* **YOUR OBJECTIVE**
Leaving pictures aside, restate exactly the lines of the data below, from the first one through the line that contains "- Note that".

* **DATA PROVIDED**
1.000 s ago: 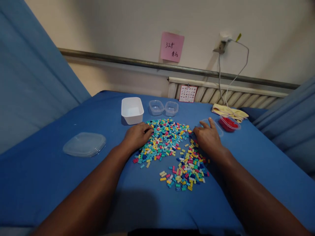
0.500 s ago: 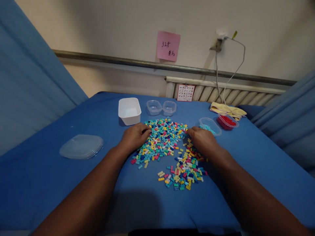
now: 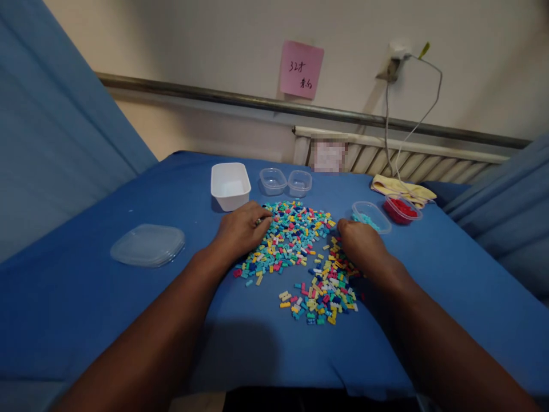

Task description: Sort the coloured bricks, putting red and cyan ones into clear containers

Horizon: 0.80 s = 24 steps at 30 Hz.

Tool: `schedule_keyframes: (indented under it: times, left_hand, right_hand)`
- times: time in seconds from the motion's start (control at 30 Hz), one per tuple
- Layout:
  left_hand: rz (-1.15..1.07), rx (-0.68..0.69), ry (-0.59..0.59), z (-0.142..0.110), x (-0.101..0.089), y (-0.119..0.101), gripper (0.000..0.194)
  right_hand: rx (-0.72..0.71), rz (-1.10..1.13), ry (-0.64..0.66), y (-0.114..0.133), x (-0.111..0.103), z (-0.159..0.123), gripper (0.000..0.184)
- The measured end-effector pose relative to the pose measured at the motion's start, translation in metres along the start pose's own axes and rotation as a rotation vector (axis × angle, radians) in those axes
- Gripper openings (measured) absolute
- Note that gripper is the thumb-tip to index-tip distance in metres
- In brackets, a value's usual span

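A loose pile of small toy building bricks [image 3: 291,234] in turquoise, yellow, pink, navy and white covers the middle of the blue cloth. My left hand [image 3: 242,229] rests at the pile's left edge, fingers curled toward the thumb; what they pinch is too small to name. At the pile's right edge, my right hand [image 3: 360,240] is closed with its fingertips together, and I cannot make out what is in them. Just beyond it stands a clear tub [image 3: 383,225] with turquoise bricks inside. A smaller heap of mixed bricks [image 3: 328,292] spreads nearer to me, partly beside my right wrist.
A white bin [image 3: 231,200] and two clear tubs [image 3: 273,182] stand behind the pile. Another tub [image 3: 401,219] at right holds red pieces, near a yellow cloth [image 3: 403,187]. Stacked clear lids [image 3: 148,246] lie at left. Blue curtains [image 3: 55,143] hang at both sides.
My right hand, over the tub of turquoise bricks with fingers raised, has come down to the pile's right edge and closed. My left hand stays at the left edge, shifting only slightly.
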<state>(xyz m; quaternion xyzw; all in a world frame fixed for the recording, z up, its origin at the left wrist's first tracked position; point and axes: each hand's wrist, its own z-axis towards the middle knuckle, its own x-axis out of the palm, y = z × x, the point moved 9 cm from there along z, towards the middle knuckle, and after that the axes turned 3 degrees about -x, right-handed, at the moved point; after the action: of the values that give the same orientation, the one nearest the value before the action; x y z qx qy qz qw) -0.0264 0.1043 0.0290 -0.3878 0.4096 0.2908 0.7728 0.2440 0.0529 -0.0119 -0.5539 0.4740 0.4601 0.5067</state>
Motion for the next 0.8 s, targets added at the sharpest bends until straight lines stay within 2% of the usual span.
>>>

* **WRITTEN SOLUTION**
1.000 s ago: 
0.500 s ago: 
now: 

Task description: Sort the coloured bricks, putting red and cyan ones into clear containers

Horizon: 0.80 s = 24 steps at 30 Hz.

Tool: `schedule_keyframes: (indented under it: times, left_hand, right_hand)`
- times: time in seconds from the motion's start (control at 30 Hz), one per tuple
- Layout:
  left_hand: rz (-1.15..1.07), rx (-0.68..0.69), ry (-0.59..0.59), z (-0.142..0.110), x (-0.101..0.089), y (-0.119..0.101), gripper (0.000..0.194)
  right_hand: rx (-0.72..0.71), rz (-1.10..1.13), ry (-0.64..0.66), y (-0.114..0.133), x (-0.111..0.103), z (-0.159..0.123), gripper (0.000..0.184)
- The measured end-effector pose relative to the pose measured at the motion's start, translation in metres along the start pose's own axes and rotation as a rotation vector (axis × angle, radians) in those axes
- Gripper openings (measured) absolute
- Note that gripper is the thumb-tip to index-tip distance in metres

Nothing further belongs to this answer.